**Your task:** Return each line of the data below exactly, omitting any pictures.

**Provided data:**
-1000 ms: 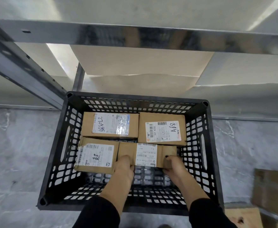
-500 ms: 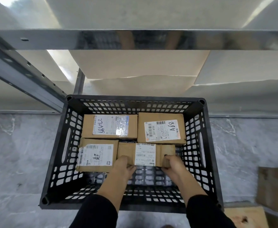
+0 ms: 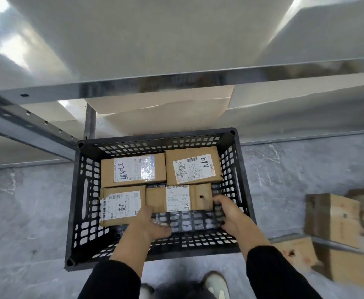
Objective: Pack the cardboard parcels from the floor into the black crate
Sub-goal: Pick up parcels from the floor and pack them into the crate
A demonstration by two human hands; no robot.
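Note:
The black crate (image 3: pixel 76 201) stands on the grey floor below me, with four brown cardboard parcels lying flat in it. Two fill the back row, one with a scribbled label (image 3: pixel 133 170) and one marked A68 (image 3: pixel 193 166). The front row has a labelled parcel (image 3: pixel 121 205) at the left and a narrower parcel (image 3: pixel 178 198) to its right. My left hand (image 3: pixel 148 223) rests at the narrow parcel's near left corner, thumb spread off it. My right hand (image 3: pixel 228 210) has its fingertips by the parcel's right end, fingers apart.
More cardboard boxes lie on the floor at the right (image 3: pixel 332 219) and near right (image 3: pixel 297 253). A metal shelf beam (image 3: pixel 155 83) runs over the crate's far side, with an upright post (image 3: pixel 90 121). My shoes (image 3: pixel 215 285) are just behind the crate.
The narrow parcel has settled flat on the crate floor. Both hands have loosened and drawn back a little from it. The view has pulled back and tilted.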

**Output below:**
-1000 ms: 
-500 ms: 
+0 ms: 
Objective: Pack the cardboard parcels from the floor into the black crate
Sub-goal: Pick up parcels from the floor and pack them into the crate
A demonstration by two human hands; no robot.
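Note:
The black crate (image 3: pixel 76 201) stands on the grey floor below me, with four brown cardboard parcels lying flat in it. Two fill the back row, one with a scribbled label (image 3: pixel 133 170) and one marked A68 (image 3: pixel 193 166). The front row has a labelled parcel (image 3: pixel 121 205) at the left and a narrower parcel (image 3: pixel 178 198) to its right. My left hand (image 3: pixel 148 223) rests at the narrow parcel's near left corner, thumb spread off it. My right hand (image 3: pixel 228 210) has its fingertips by the parcel's right end, fingers apart.
More cardboard boxes lie on the floor at the right (image 3: pixel 332 219) and near right (image 3: pixel 297 253). A metal shelf beam (image 3: pixel 155 83) runs over the crate's far side, with an upright post (image 3: pixel 90 121). My shoes (image 3: pixel 215 285) are just behind the crate.
The narrow parcel has settled flat on the crate floor. Both hands have loosened and drawn back a little from it. The view has pulled back and tilted.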

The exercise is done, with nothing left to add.